Mayor of Bloomfield Hills, Michigan
- In office Late 1940s – 1960s

Personal details
- Born: June 2, 1915 Caerau, Bridgend, Wales
- Died: September 8, 1992 (aged 77) Stuart, Florida, U.S.
- Spouse: Lois Pottinger
- Children: 3, including Ann Romney
- Education: General Motors Institute of Technology
- Positions: Co-founder, Jered Industries, 1946

= Edward Roderick Davies =

American businessman

Edward Roderick Davies (June 2, 1915 – September 8, 1992) was an American industrialist and politician who served as mayor of Bloomfield Hills, Michigan. He was the father of Ann Romney, wife of Senator Mitt Romney and was a life-long Atheist.

==Life and career==
Davies was born on June 2, 1915, in Caerau, Bridgend, Wales, into a Welsh coal mining family. In 1929 he emigrated to the United States with his father David Davies who had black lung disease and had been injured in a mining accident. David worked at a Ford plant and paid for his wife, Annie Davies, and son, Edward, to come thereafter. In 1938, Edward graduated from General Motors Institute of Technology with a degree in engineering and, after serving a stint in the U.S. Naval Engineering corps, in 1946 he co-founded a maker of heavy equipment for marine use, Jered Industries. Some sources have suggested that Jered helped to engineer the landing craft used for the D-Day invasion of Normandy, though this is unlikely as Jered was not founded until well after D-Day. Davies—who had also worked with the NASA's Gemini space program and served as the mayor of Bloomfield Hills, Michigan—was the father of Ann Romney, wife of former Massachusetts governor and 2012 presidential nominee Mitt Romney.
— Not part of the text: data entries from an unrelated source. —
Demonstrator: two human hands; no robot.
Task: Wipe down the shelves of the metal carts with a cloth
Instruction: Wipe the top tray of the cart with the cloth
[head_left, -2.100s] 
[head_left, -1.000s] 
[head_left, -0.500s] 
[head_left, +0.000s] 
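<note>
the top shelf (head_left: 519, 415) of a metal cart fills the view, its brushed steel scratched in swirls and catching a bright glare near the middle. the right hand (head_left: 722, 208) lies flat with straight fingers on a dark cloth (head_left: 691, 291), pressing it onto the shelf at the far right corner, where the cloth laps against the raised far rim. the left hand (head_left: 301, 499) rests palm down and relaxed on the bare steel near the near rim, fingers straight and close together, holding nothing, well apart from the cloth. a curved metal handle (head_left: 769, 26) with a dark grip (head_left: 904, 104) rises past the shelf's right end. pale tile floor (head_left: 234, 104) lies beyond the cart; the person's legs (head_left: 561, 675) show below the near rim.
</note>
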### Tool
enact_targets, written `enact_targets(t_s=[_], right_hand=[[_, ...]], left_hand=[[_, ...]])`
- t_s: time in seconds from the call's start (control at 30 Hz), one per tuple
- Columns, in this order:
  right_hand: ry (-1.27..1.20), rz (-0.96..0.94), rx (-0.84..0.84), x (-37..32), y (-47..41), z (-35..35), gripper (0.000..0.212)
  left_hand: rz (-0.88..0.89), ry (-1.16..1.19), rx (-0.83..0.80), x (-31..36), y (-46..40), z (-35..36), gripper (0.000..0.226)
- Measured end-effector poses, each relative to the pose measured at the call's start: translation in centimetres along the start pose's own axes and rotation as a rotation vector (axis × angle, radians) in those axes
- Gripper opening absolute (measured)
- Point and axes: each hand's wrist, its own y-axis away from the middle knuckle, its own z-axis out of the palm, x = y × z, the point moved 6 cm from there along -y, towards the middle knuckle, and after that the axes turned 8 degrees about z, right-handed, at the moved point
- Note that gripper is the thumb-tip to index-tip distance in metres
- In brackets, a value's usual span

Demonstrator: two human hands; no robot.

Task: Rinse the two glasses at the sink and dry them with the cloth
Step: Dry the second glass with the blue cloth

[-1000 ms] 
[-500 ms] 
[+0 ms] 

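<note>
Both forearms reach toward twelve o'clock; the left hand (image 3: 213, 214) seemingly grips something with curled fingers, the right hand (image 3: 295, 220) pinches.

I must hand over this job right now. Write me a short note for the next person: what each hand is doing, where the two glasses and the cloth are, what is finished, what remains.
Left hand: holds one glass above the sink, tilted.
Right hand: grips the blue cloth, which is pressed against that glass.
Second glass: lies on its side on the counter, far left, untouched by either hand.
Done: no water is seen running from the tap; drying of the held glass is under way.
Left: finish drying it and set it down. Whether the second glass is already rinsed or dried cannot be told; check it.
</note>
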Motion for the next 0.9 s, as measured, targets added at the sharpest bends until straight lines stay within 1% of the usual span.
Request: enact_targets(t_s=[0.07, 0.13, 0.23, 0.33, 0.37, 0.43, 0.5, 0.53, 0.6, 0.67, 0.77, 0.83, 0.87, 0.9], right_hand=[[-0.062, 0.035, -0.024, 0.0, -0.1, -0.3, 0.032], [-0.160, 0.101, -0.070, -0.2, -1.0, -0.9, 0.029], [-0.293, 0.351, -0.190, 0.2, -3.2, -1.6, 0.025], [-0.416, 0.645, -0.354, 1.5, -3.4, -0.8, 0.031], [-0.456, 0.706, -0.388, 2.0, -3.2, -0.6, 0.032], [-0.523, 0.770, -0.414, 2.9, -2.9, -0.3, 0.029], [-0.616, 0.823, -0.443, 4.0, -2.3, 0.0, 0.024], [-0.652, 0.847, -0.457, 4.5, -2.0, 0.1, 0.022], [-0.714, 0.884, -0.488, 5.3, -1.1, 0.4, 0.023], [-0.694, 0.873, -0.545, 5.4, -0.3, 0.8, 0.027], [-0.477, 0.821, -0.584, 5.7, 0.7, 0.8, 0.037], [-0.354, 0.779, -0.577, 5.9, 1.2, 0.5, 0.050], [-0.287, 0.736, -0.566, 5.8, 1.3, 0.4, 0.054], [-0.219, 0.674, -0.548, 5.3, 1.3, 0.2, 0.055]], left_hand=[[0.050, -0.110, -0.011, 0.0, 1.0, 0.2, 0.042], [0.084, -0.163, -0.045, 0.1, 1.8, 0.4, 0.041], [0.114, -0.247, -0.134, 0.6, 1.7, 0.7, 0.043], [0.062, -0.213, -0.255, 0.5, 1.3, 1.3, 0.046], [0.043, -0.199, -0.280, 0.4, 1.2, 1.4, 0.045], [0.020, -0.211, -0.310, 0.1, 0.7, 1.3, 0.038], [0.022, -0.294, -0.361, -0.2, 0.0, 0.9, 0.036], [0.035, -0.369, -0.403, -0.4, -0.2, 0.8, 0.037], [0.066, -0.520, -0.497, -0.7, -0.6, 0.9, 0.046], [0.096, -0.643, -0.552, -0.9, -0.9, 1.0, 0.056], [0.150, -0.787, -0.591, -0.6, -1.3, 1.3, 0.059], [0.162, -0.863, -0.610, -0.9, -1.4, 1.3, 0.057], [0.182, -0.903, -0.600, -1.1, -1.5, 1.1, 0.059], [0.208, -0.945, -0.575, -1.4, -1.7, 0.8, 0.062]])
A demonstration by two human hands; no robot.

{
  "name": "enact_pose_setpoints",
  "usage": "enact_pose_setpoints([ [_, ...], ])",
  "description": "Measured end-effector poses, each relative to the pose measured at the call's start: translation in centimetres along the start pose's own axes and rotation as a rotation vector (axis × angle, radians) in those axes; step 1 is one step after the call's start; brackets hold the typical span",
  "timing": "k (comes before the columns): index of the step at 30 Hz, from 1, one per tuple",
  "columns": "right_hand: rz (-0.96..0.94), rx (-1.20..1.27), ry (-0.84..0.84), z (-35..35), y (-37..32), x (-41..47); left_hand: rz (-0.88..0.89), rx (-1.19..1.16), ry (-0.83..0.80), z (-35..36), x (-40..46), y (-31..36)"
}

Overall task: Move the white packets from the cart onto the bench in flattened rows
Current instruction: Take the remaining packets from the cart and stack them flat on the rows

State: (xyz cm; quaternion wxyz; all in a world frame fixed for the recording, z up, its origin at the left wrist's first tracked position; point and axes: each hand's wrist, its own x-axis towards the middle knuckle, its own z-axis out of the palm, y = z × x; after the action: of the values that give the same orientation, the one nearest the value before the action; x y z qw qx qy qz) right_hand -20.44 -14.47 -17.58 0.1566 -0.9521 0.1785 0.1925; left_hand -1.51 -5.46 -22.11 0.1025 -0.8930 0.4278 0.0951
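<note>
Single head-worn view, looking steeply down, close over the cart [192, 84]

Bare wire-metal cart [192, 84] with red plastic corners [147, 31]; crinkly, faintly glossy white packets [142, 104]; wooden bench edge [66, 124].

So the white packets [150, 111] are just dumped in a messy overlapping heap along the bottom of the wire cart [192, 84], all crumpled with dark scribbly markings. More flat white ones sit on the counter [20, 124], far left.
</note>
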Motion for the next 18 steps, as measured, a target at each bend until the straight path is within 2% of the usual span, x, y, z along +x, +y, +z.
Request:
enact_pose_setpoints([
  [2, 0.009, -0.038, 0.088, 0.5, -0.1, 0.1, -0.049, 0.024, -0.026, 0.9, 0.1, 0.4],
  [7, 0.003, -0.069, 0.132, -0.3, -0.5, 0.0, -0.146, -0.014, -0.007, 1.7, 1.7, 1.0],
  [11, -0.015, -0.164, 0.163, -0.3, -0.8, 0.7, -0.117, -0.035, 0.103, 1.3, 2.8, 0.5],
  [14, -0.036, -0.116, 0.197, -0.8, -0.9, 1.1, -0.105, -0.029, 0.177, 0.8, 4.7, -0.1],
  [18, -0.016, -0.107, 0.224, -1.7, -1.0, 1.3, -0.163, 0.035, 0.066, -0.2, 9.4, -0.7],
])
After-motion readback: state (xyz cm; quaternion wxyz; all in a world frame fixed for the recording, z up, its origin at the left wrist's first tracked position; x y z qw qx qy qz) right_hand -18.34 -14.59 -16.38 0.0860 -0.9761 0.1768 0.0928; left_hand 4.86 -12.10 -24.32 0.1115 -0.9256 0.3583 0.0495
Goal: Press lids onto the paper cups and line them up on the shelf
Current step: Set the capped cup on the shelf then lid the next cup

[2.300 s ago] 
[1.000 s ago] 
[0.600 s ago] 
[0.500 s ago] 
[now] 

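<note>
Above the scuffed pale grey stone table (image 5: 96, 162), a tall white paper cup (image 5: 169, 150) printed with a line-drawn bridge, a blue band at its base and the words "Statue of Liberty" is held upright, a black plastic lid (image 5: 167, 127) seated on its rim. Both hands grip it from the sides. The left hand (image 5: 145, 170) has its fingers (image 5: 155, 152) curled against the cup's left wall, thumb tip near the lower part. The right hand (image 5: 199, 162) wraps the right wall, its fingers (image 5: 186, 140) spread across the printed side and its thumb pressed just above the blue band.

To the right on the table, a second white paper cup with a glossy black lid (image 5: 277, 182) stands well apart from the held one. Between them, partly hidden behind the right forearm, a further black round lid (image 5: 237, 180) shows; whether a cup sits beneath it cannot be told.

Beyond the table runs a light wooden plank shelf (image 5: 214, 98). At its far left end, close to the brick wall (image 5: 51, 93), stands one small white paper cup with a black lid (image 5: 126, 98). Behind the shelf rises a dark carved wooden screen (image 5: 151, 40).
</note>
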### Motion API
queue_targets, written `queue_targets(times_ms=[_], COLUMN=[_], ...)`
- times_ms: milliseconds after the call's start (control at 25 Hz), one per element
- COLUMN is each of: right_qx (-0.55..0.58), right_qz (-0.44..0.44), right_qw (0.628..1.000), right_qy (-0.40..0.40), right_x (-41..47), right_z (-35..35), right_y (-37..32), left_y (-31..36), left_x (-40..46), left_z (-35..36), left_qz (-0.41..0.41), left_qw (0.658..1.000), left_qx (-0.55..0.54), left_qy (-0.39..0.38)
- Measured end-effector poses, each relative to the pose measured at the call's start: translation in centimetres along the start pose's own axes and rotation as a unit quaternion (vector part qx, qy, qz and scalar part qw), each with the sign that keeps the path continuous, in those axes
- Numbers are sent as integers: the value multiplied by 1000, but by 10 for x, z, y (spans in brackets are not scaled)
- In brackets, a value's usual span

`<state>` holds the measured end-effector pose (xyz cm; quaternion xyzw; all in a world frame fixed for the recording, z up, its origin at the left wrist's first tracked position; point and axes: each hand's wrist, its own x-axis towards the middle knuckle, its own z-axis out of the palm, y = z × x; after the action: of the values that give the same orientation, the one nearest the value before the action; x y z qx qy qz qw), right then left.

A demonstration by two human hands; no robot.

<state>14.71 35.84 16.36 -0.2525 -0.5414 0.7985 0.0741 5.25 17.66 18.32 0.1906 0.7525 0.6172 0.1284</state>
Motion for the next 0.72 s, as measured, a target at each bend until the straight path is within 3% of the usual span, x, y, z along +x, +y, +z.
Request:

He died on September 8, 1992. Due to a successful business career and wise investments, Davies had amassed an estate worth millions of dollars. At the time of his death, Davies owned large properties and a 65-foot yacht.

==Jered ==
Jered was sold to the British engineering firm Vickers in 1980, at Davies' retirement. (The division became an independent entity again in 1997 and was acquired in 2005 by PaR Systems.)

==Religious views==
Davies rejected religion and was an avowed atheist. Before Davies married Lois, he insisted she give up organized religion and later his son Roderick Davies said, "Dad considered people who were religious to be weak in the knees." By the time of his death, he was the only member of Ann Romney's immediate family to have not converted to the Church of Jesus Christ of Latter-day Saints. In spite of his atheism and anti-religious views, on the 19th of November, 1993 in a special family meeting, just fourteen months after he died, he was baptized by proxy and had his endowment performed for him. On the 10th of June, 1994 Davies, in another LDS Mormon temple ceremony, was sealed for eternity to his wife Lois in the Atlanta, Georgia temple. According to the doctrines and beliefs of the Church of Jesus Christ of Latter-day Saints, deceased individuals are allowed to accept or reject ordinances performed vicariously by close family members on their behalf.